"Muy peligroso que Ortega tenga el control absoluto en el Congreso"







Opina ex comandante sandinista Henry Ruiz


Managua.- El presidente de Nicaragua, Daniel Ortega, reelegido el 6 de noviembre, gobernará sin tener que recurrir a alianzas con la oposición, pues su partido tendrá 63 de los 92 escaños del Congreso, según el recuento oficial publicado este miércoles. El Consejo Supremo Electoral (CSE), que proclamó el martes oficialmente reelegido a Ortega, precisó que de 90 escaños disputados en los recientes comicios, el Frente Sandinista de Liberación Nacional (FSLN, izquierda) ganó 62 y los opositores derechistas Partido Liberal Independiente (PLI) 26 y Partido Liberal Constitucionalista (PLC) dos, informó la agencia AFP.

Por disposición constitucional, de las dos bancas restantes, una debe ser ocupada por el candidato presidencial que quedó en segundo lugar en los comicios -en este caso el empresario Fabio Gadea, líder del PLI-, y la otra por el mandatario saliente, en este caso el propio Ortega, que por haber resultado reelegido, su banca podría ser ocupada por el ex vicepresidente Jaime Morales. La oposición todavía no acepta los resultados de las votaciones porque alega que hubo fraude y se debate entre ocupar los escaños obtenidos en el Congreso o rechazarlos para no legitimar las elecciones y mantener su denuncia.

Tras la publicación oficial, la representante legal del PLI, María Eugenia Sequeira, con un asiento en el Congreso, se declaró a favor de ocupar el escaño por considerar que aunque con los votos que tendrá el FSLN "nunca" se va a lograr un cambio de posición, se podría "influir". Gadea, de 80 años, ha dicho que no aceptará ocupar su banca en el Parlamento porque no se postuló a diputado, posición que no es compartida por algunos de sus seguidores. El ex presidente Arnoldo Alemán (1997-2002), ex candidato presidencial y líder del PLC, desconoce los resultados electorales, pero dejó a decisión "personal" de los dos diputados electos de su partido "si asumen o no los escaños".

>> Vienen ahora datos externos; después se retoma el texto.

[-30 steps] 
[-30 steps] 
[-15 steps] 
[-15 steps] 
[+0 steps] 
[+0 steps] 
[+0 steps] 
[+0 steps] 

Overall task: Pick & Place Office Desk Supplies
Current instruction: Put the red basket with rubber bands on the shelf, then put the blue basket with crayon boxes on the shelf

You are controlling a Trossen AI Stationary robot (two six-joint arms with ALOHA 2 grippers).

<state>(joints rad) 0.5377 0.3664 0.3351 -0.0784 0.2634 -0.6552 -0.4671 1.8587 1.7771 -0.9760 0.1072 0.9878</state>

Inquietud en sectores políticos

El Parlamento será controlado por un sólo partido por primera vez desde 1990, lo que despierta inquietud en sectores políticos y económicos. Con 63 diputados, el FSLN podrá hacer reformas a la Constitución, pues tiene más de las dos terceras partes de los miembros del Congreso; y podrá nombrar a magistrados del Poder Judicial y del Tribunal Electoral, así como a los cargos en el Banco Central, la Contraloría y Procuraduría de Derechos Humanos. En 2009, por desacuerdos entre el gobierno y la oposición, el Congreso no pudo renovar cargos de magistrados y de funcionarios de entidades estatales, por lo que Ortega debió recurrir a decreto presidencial.

El disidente sandinista Henry Ruíz manifestó que Ortega será un presidente "espurio" por las irregularidades denunciadas en las elecciones y advirtió como "peligroso" que tenga el control absoluto en el Congreso. El líder del Consejo Superior de la Empresa Privada (COSEP), José Adán Aguerri, declaró a la prensa que decidieron "trabajar de forma concreta" con este gobierno en el impulso de leyes que atañen a su sector desde el Parlamento, tales como reformas fiscal y de la seguridad social.

Para apaciguar los temores, Ortega ha dicho que "no va a provocar cambios dramáticos" en el rumbo del país. "No vamos a hacer lo que nos dé la gana, vamos a hacer lo que le dé la gana a los nicaragüenses, que es a quien nos debemos", manifestó en su primer mensaje al país, dos días después de ser reelegido. Algunos opositores y analistas críticos de Ortega temen que el FSLN vaya más allá y reforme la Constitución con el afán de mantenerse por más tiempo en el poder, aprobando una reelección indefinida.